Sempat Membaik, Harga Sawit Kembali Terjun Bebas
Jambi, Mediator
Pasca pencabutan larangan ekspor minyak sawit mentah (CPO) dan turunannya pada 23 Mei lalu, harga sawit terkerek naik perlahan-lahan hingga menyentuh kisaran angka Rp 1.800 perkilonya. Namun saat ini harga sawit kembali terjun bebas dikisaran harga seribu rupiah. Petani pun kembali bersiap “gantung dodos” berharap harga kembali naik.
Panitia Penetapan Harga TBS Sawit Dinas Perkebunan Provinsi Jambi, Putri Rainun, melalui keterangan persnya merilis harga minyak sawit mentah (Crude Palm Oil/CPO) di Jambi pada periode 10-16 Juni 2022 kembali mengalami penurunan senilai Rp331 dari Rp11.070 menjadi Rp10.739 per kilogram, sedangkan Tanda Buah Segar (TBS) sawit juga turun Rp99 dari Rp2.040 jadi Rp1.941 per kilogram.
“Sementara itu untuk harga inti sawit pada periode kali ini juga mengalami penurunan Rp25 dari Rp6.537 per kilogram menjadi Rp6.512 per kilogram,” kata dia dalam rilisnya.
Penetapan harga CPO, TBS, dan inti sawit, merupakan kesepakatan tim perumus dalam satu rapat yang dihadiri para pengusaha koperasi dan kelompok tani sawit setempat dan berdasarkan peraturan menteri dan peraturan gubernur.
Berikut selengkapnya, harga TBS untuk usia tanam tiga tahun yang ditetapkan untuk periode kali ini adalah Rp1.941 per kilogram, usia tanam 4 tahun Rp2.061 per kilogram, usia tanam 5 tahun Rp2.157 per kilogram, usia tanam 6 tahun Rp2.248 per kilogram, dan usia tanam 7 tahun Rp2.305 per kilogram.

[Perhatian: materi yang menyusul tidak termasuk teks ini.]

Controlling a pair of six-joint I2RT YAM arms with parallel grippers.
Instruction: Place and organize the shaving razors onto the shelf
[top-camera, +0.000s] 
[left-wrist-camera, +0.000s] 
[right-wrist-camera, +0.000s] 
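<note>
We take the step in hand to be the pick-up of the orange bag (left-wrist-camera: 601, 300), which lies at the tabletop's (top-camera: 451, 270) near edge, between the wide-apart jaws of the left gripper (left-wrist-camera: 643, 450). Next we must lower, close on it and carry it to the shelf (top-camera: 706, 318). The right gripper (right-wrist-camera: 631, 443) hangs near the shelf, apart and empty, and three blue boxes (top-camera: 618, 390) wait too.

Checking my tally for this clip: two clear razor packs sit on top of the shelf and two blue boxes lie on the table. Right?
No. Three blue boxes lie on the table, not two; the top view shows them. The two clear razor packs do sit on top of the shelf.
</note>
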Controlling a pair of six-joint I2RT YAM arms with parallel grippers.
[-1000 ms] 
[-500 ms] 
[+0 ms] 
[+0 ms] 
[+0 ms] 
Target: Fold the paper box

Kemudian untuk usia tanam 8 tahun senilai Rp2.353 per kilogram, usia tanam 9 tahun Rp2.400 per kilogram, usia tanam 10 sampai dengan 20 tahun Rp2.471 per kilogram, usia 21 hingga 24 tahun Rp2.395 per kilogram dan di atas 25 tahun Rp2.283 per kilogram.
Kondisi ini membuat sejumlah petani kembali mengeluh dan terpaksa kembali “gantung dodos” agar tidak mengalami kerugian yang lebih besar lagi.
“Harga sawit sempat membaik pasca pencabutan larangan eksport , sekarang kembali turun, padahal kita butuh uang untuk menghadapi hari raya Qurban. Belum lagi kita juga harus bayar upah potong, angkut-angkut dan juga bensin mobil. Semua kan mau lebaran, sementara sawit dak ada hargonyo. Sementara harga-harga kebutuhan pokok justru naik. Double mumet lah,” kata Muhammad, warga Sekernan, sembari tersenyum kecut.
Untuk menekan kerugian yang lebih besar, Muhammad berserta petani sawit lainnya akhirnya membiarkan buah kelapa sawit rontok di batang alias tidak di panen.
“Kemarin harganya memang sudah mulai naik tapi belum cocok hanya habis untuk biaya panen saja. Jadi kami belum lagi panen. Tunggu sampai harga dua ribuan seperti didaerah lain, baru kami mulai panen lagi,” katanya.
Tidak hanya petani, keluhan juga datang dari pemegang Delivery Order (DO) sawit yang mengaku klimpungan karena saat membeli dari petani harganya tinggi namun setelah di setor ke pabrik ternyata harga jual anjlok drastis.
“Belum lagi upah biaya bongkar muat sawit ke mobil, bensin, dan biaya lain untuk menampung sawit. Sekarang kami menunggu informasi pencairan dari pabrik, kalau belum ada info pencairan kita belum berani bayaran takut nambok dan tambah rugi lagi,” katanya.
Meskipun demikian, Ia mengaku tetap menerima sawit dari petani, tentunya dengan harga yang berlaku saat ini. Ia juga menambahkan jika jumlah sawit dari petani jauh berkurang lantaran petani banyak yang masih enggan memanen sawitnya.